In a review article, Vrtička and Vuilleumier (2012) emphasized that in a novel interpersonal situation the first mental reaction is an affective evaluation of the situation, which is underpinned by the recruitment of specific brain networks important for the processing of social context. The first rapid or automatic processing of such a situation includes the decision to approach or avoid a stimulus or person. Brain regions important for social approach comprise ventral tegmental area (VTA), pituitary/hypothalamus, striatum, and ventral medial orbitofrontal cortex (OFC). Regions associated with fear and negative affect such as amygdala, hippocampus, insula, anterior cingulate cortex (ACC), and anterior temporal pole (ATP) are activated by aversive social events (Vrtička and Vuilleumier, 2012). The activation of these regions varies with individual differences: individuals with an insecure-avoidant attachment, for example, showed decreased activation in dorsal ACC in situations of social exclusion (DeWall et al., 2012) as well as weaker responses to sad and fearful faces (Zhang et al., 2008; Suslow et al., 2009). An insecure-anxious attachment style, in contrast, has been associated with an increased activation of the “social aversion system” in response to negative social cues (e.g., Lemche et al., 2006; Vrtička et al., 2008; DeWall et al., 2012). Furthermore, suppression of resting state activity has been observed in affective, empathy and default mode brain networks following emotional movie clips, emotional biographic narratives or social stress respectively (Eryilmaz et al., 2011; Vaisvaser et al., 2013; Borchardt et al., 2015), suggesting that emotional or social stress “carry-over” effects are associated with temporary alterations of the brain’s dynamic baseline. Consequently, such a shift in baseline intrinsic connection would have an effect on individual responses towards explicit subsequent situations.
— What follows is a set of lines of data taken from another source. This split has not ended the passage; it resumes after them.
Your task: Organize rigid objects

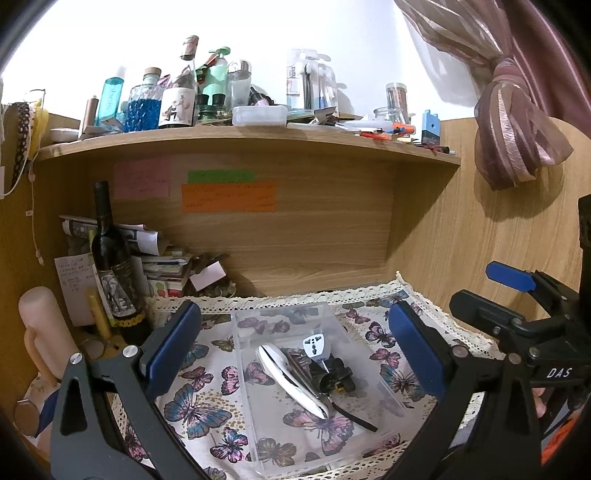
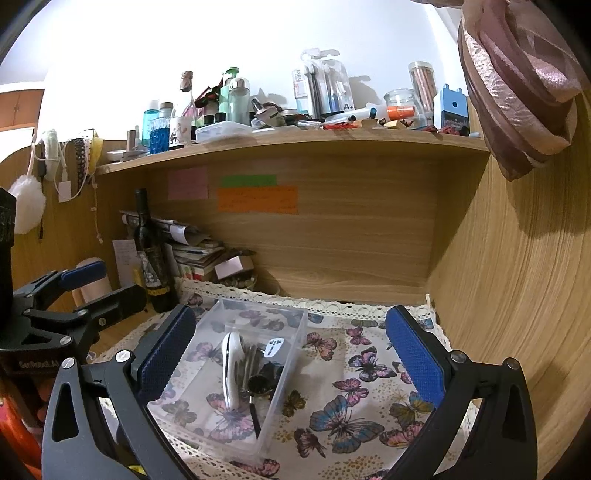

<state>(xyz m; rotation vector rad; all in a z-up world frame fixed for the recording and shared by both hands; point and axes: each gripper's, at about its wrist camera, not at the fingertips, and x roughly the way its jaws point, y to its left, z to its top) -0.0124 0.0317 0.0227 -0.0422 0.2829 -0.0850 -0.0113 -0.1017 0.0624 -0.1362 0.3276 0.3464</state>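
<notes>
Clear rigid plastic tray point(image 1: 334, 441) holds a glossy white curved tool point(image 1: 290, 380) and dark metal bits. Likely light, stiff, slippery; pinch the tool mid-body. Left gripper point(image 1: 295, 350) and right gripper point(image 2: 291, 354) hover released, empty.

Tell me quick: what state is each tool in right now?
Left tool: open, holding nothing, above the clear tray.
Right tool: open, holding nothing.

Brightness: my two views are evenly lit indoors.
Glare: white wall point(image 1: 332, 33) overexposed.
Shadows: curtain point(image 2: 517, 92) darkens wood panel point(image 2: 517, 258).
Distortion: fisheye bends shelf point(image 1: 240, 142); corners black.
</notes>
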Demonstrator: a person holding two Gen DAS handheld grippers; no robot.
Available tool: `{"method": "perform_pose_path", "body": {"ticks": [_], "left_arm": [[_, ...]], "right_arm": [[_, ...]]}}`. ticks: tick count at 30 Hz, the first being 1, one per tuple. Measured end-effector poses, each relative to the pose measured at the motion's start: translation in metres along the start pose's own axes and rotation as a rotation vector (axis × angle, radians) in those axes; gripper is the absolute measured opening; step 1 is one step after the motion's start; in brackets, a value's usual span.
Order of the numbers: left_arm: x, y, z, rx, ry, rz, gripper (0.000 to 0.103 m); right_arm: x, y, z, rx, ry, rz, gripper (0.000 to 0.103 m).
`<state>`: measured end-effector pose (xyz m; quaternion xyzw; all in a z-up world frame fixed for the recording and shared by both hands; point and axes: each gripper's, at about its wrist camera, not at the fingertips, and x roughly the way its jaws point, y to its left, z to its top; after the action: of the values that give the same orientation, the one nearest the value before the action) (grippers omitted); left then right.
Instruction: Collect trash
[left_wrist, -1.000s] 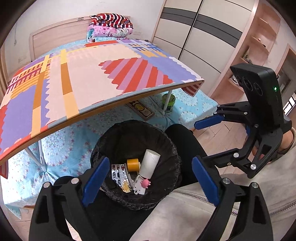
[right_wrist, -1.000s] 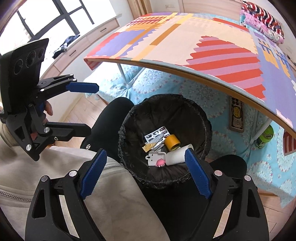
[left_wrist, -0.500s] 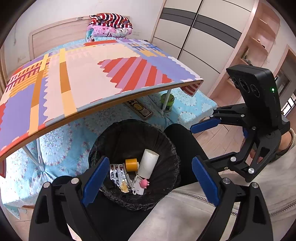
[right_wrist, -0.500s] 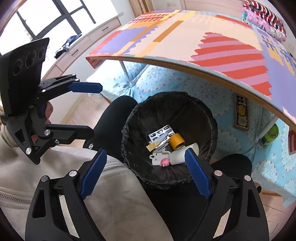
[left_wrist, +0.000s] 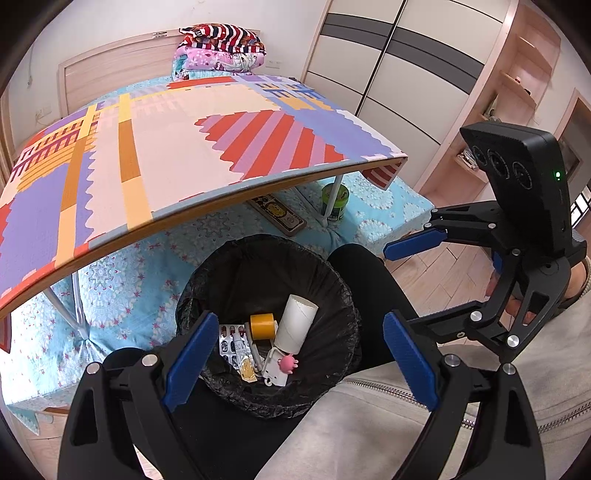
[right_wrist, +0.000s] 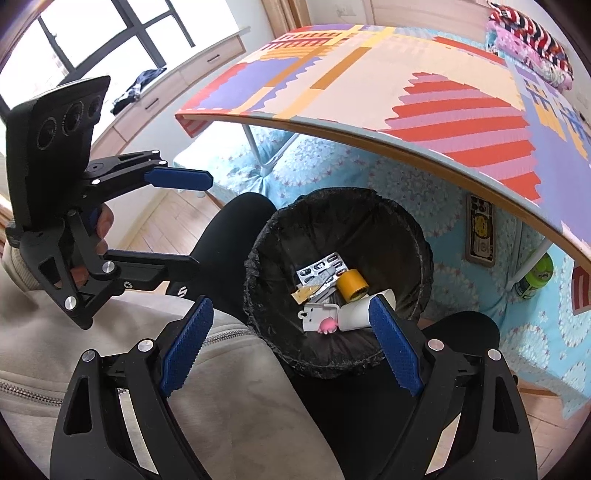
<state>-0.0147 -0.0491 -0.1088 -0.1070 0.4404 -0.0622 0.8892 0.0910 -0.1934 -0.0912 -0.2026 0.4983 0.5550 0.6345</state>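
Evidently both the left gripper (left_wrist: 299, 354) and right gripper (right_wrist: 291, 343) hang spread apart and empty above the bin (left_wrist: 332, 280), where the trash (left_wrist: 284, 339) lies, likely because collecting looks finished.

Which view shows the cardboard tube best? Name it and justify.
The left wrist view: the cardboard tube shows whole, open end up, in the bin. In the right wrist view a blue finger hides part of it.
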Motion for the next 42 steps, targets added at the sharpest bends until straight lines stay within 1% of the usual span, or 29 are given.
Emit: {"method": "perform_pose_path", "body": {"ticks": [17,42], "left_arm": [[0.0016,0.0008,-0.002,-0.004,0.004,0.005,0.088],[0.0015,-0.0025,0.0001,0.001,0.008,0.003,0.088]], "right_arm": [[-0.002,0.0054,0.0012,-0.026,-0.006,-0.003,0.086],[-0.0037,0.0057,0.0022,-0.03,-0.013,-0.006,0.086]]}}
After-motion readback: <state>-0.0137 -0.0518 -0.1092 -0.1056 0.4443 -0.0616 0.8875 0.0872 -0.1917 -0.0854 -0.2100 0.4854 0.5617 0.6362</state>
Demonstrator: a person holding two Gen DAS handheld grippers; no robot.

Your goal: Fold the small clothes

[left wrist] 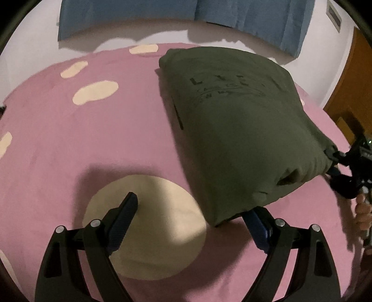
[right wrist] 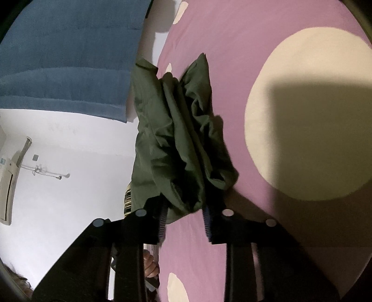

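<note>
Nearest the left camera, the left tongs (left wrist: 193,213) stand spread wide over the pink bed (left wrist: 69,144), gripping nothing. Just beyond lies the folded green shirt (left wrist: 244,125). At its right corner, bunched cloth sits between the right tongs (right wrist: 184,209), whose pads hardly press it.

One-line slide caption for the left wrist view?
Open left gripper hovers at the folded olive garment on a pink spotted bedspread.

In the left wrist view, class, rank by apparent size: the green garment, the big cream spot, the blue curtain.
1. green garment
2. big cream spot, though it lies nearest the camera
3. blue curtain, cut off by the frame, so unsure
</note>
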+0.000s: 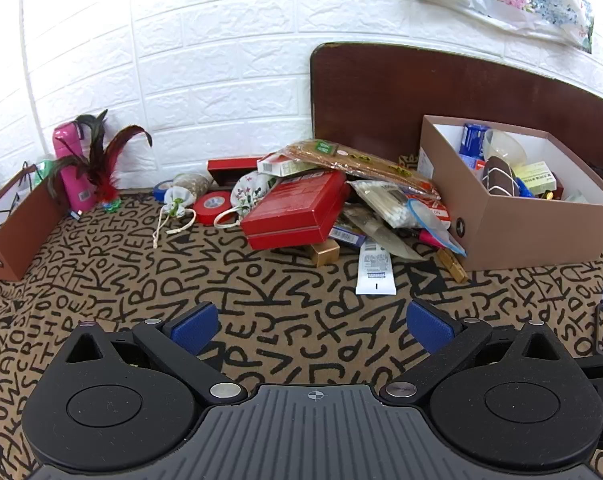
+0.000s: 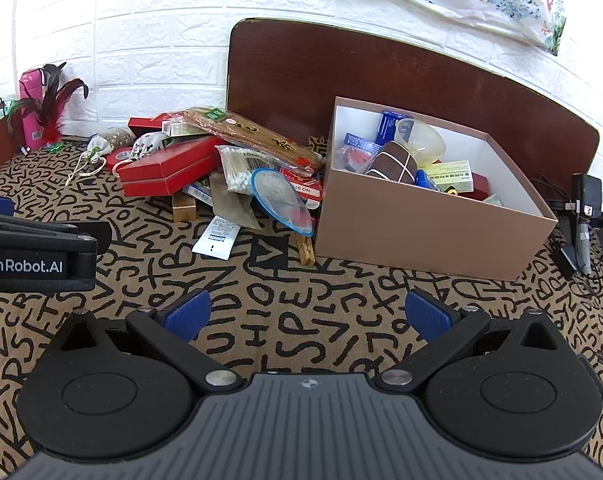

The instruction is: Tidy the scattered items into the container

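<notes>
Both grippers are wide open and hold nothing. The left gripper (image 1: 315, 330) hovers low over the letter-print cloth (image 1: 141, 280), and the right gripper (image 2: 307, 318) hovers beside it, on the side closer to the box. The brown box (image 2: 421, 232) sits at the back right and already has some things in it, like a clear cup and a brown striped pouch. The messy pile is to the left of the box, touching its side. In the pile there is a red case (image 1: 297, 210), a bag of cotton swabs (image 1: 389, 204), a long flat brown packet (image 1: 361, 164) lying across the top, a round blue-rimmed pouch (image 2: 279, 196), and a red tape roll (image 1: 213, 208). A white tube (image 1: 375, 268) lies at the front edge of the pile, closest to both grippers. It lies almost straight ahead of the left gripper, a little to the right, and its long side points away from the gripper toward the pile. From the right gripper the tube is ahead and off to the left, and looks tilted. I think the white tube is the easy next pick, and the left gripper looks better lined up for it. The box then lies to the right, so the carry goes that way.
</notes>
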### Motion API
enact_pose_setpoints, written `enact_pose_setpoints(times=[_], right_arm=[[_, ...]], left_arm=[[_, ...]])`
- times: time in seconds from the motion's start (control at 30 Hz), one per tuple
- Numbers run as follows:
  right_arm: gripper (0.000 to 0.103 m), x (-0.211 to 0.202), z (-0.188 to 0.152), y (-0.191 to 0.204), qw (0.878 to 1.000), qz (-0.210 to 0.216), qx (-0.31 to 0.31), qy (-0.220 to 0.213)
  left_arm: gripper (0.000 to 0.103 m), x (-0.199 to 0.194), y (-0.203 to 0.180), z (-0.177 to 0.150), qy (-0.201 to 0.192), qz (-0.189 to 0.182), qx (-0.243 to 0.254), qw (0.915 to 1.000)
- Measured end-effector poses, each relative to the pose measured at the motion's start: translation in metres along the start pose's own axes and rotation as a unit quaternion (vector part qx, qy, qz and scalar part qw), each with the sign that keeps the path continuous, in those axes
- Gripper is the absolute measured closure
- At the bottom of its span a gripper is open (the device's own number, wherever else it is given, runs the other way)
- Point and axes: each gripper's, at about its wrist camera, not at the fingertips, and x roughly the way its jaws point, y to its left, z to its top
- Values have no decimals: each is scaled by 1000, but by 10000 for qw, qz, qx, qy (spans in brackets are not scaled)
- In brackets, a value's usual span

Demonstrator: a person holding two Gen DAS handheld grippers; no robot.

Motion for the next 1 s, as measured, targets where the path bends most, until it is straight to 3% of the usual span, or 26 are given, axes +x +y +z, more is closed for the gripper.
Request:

Whether speech patterns characteristic of insecure attachment style really have similar effects on brain dynamics during rest, which could explain reactive avoidant or approaching behavioral tendencies, has not been investigated so far.
For the current study, we hypothesized that exposure to discourse characterized by an avoidant attachment representation may similarly influence intrinsic brain dynamics during rest between brain regions important for avoidant or approaching behavior, in contrast to speech characterized by a secure attachment style. Taken together, with neurophysiological and psychological evidence for considerable carry-over effects, this may provide a neuronal trace of what is described as schema activation in cognitive behavioral psychotherapy (Disner et al., 2011). Such influence on subsequent behavior and psychological states is thought to be mediated by prolonged changes of the intrinsic functional network architecture, which can be investigated using resting-state functional magnetic resonance imaging (fMRI). Importantly, we hypothesize that such effects are subject to inter-individual variability which can be best explained by the individual’s own attachment style. Individuals with an insecure attachment style, characterized by attachment anxiety and avoidance are thought to be more susceptible to behavioral changes and resting-state connectivity changes in a network relevant to process experience of social aversion.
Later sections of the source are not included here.